Antonio De Curtis in arte Totò.

Un attore che dovrebbe essere noto a tutti, napoletani e non, grazie alle continue repliche di gran parte dei suoi film, che hanno mantenuto vivo il suo ricordo, e finendo per rendere odiate le pellicole da lui interpretate a causa di un tale iper-sfruttamento televisivo, che sviliscono il suo ricordo.

Ormai, i film che riescono a non “disgustare” il pubblico sono quelli in cui è affiancato da validi attori, capaci di “costringerlo” ad una “recitazione misurata” – Gino Cervi in Il Coraggio / Fernandel in La Legge E’ Legge / Walter Pidgeon in I Due Comandanti – quando interpreta figure umane “profonde e complesse” – Guardie e Ladri / Il Comandante / Totò e Marcellino / Totò e Carolina / Lo Smemorato di Collegno – o quando lo sceneggiatore o il regista è stato in grado di gestirlo in “maniera adeguata” – Totò Le Moko / Totò Contro I Quattro / La Banda degli Onesti / I Soliti Ignoti – e merita di essere menzionato, in tal senso, Uccellacci e Uccellini di Pier Paolo Pasolini, tra i pochi ad averlo valorizzato al meglio come attore.

Ma per il resto?   Il buio più totale

La sua casa natale nel Rione Sanità in Via Santa Maria Antesaecula – un appartamento di circa novanta metri quadri al secondo piano – giace nel più totale abbandono, privo di finestre e con il pavimento che rischia di crollare, ed è presente soltanto una misera targa che racconta le sue origini, realizzata dalla gente del suo quartiere e non dal comune, che non sembra comprendere che il suo restauro e la riqualificazione dell’intera zona permetterebbe un rientro economico enorme in ambito di turismo e di iniziative collaterali.

Il museo a lui dedicato nel Palazzo dello Spagnuolo, in Via delle Vergini 19, nonostante i finanziamenti della Comunità Europea, non è mai stato completato nei restauri e, al suo interno, avrebbe dovuto essere messo in mostra il materiale che i suoi familiari e sua figlia, Liliana De Curtis, ha conservato tra Roma e Napoli, per non parlare degli aggiustamenti ancora da iniziare o ultimare, tra cui il solaio, i due terrazzi, le due scale e l’ascensore.

Quale colpa può aver commesso Antonio de Curtis per meritare un fato tanto avverso?

In teoria, solo una: quella di essere nato a Napoli, una città dura e crudele che, spesso, costringe i propri figli ad andarsene, per poi non riconoscerne, in tempo, i meriti.

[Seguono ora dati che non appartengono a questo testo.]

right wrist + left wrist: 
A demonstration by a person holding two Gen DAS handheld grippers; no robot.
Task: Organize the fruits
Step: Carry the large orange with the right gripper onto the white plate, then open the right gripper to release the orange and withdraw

Ma il caso di Totò non è un evento isolato: in Italia sono fin troppi coloro che, in vari ambiti di tipo artistico o culturale, hanno ottenuto in vita poca considerazione o credito e che, una volta morti, o sono stati riscoperti grazie all’azione di appassionati che hanno tentato di mantenerne in vita la memoria o che sono finiti nel dimenticatoio, ricordati da pochi.

In un altro paese, sarebbe stato celebrato in maniera degna: il suo luogo di nascita sarebbe stato preservato e reso un bene culturale, permettendo al luogo in cui è situato di sfruttare l’afflusso di visitatori per renderlo molto più vivibile ed abitabile, mentre un potenziale museo dedicato a lui non solo ne avrebbe mantenuto vivo il ricordo, ma ne avrebbe tramandato la gloria.

Forse, un paese come l’Italia non ha mai meritato un talento del suo calibro e della sua bravura.